トモダチの男子(誰だったか、ここだけぽっかり記憶が抜け落ちている)に話すと「面白そうだな、したら、いっしょに行くか」ということになった。当時、中学生は生徒同士でどこかへ出かけるときは生徒手帳に行き先、時間、内容を記入して担任のセンセイに許可のハンコをもらわなくてはならない。「でもさ、ふたりで、この映画ってなんかちょっとマズクない?」おかしな勘ぐりをされてセンセイに拒否される可能性を心配した。
そして、ハンコをもらいやすい状況を作るために、ワタシたちは、もうひとりを誘う作戦に出た。
ターゲットはカラダのでかい、小太りでぽよよんとした純朴としかいいようのないタカガワ君だ。タカガワ君ならばセンセイも油断するだろう。あのタカガワが、いかがわしい映画など見る訳がない。そう思わせるための姑息な作戦である。
タカガワ君はハナシを持ちかけると二つ返事で「イイヨ、行く行く」と言ってくれる。映画になんかなんの興味もないくせに。優しいからね。
3人で頭をつきあわせて、生徒手帳のもんのすごく書きづらいちっちゃい細い欄に、見に行く映画のタイトル「八月の濡れた砂」とか、上映館の名前と場所か、マチに何時間いる予定とか、一生懸命ボールペンで書き込んでいく。
放課後、いよいよセンセイの許可をもらうときが来た。あくまでもこずるいワタシたちは、タカガワ君を先頭に立てて教卓のヒガシセンセイの前に並ぶ。
センセイはその記載を見た途端に、口をへの字にして「これはちょっと感心できないな」と言う。タカガワ君の肩越しに「センセ、これ、ふつうの映画なんですけど」と軽く抗議する。
「ダメだね、許可はできない。以上」
ワタシたちはまたしてもタカガワ君の大きな背中に隠れるようにして教室の外まで退散する。

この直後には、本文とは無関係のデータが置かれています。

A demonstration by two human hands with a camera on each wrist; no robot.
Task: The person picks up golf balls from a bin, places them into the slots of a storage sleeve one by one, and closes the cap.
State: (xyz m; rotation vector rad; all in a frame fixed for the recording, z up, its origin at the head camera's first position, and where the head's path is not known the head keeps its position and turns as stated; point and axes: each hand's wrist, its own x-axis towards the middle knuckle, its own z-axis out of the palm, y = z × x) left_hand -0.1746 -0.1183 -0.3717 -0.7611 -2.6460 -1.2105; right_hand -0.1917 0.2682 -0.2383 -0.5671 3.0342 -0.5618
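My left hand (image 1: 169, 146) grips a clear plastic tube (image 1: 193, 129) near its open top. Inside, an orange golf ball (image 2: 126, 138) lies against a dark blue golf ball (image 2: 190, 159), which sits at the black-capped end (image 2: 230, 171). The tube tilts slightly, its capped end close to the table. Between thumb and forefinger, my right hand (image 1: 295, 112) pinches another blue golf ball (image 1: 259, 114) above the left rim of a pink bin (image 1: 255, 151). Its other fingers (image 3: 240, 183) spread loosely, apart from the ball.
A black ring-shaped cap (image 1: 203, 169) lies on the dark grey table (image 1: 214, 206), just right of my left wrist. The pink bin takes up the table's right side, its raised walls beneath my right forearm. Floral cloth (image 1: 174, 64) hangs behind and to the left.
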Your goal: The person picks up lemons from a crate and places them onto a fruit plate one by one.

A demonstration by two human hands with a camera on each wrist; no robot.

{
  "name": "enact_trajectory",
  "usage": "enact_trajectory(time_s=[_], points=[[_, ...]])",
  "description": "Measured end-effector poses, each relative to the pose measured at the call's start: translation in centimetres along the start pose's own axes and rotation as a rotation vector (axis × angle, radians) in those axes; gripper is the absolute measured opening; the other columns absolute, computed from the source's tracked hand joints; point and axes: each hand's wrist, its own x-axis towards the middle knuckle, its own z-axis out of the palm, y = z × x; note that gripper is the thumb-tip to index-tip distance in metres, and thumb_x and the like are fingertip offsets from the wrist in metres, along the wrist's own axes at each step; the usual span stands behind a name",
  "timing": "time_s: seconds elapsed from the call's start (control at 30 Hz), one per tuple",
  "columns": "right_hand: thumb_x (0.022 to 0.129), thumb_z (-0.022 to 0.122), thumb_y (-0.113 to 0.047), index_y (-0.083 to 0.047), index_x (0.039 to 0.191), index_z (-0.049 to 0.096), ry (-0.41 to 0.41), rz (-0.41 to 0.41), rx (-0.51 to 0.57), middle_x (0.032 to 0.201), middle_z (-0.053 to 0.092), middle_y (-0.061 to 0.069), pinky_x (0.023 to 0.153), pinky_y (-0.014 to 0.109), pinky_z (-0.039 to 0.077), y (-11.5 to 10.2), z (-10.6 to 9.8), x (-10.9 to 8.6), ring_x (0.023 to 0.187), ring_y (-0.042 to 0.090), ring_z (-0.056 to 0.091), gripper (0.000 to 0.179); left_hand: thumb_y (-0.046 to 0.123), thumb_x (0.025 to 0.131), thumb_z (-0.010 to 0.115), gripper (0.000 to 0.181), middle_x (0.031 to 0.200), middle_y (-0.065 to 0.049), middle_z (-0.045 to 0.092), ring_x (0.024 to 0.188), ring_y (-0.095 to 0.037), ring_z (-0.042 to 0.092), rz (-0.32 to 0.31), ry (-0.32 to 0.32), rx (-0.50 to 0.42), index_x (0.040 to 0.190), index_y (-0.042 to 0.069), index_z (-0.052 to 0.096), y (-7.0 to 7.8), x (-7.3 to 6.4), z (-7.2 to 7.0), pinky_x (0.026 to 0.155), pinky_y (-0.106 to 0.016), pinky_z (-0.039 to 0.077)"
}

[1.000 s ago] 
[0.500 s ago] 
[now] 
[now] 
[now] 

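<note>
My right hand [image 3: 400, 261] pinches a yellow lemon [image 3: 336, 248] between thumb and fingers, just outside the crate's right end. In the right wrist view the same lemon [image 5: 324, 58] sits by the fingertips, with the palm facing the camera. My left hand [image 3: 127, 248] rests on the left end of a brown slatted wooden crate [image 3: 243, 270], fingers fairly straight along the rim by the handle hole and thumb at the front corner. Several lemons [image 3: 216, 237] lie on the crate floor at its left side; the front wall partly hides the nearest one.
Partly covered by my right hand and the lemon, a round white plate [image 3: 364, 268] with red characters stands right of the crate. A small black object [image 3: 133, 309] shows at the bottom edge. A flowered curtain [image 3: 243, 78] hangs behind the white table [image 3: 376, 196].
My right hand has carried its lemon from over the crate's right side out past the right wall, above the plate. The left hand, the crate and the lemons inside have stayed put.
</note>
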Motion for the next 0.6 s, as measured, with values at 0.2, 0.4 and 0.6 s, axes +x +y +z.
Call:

作戦失敗。そうだよな、どだいタイトルだけで最初から無理だよな。なんで、わざわざ許可取ってから行こうと考えたんだ。正攻法で行く必要なんかなかったのに。
大学生になってまもなく、夜通しで映画をみるイベントに行った。「八月の濡れた砂」があいだで上映された。
悪い映画ではなかったが13才が見るべき映画ではなかった。若い男女の鬱屈と自虐と歪んだ愛とエロスと。学生運動に挫折した者たちの行き場のないエネルギーが澱んでいた時代のことだ。
ワタシはともかくとして、あのときタカガワ君にこの映画を見せなくて本当にヨカッタ。
大動脈乖離という大病をするまえの若い石川セリの主題歌を歌う声が透明感があって伸びやかだった。もし天使が声を持っていたらこんな音色だっただろう。映画の詳細はほとんど忘れたが、その歌の哀切がいまもときどきどこかに響いてくることがある。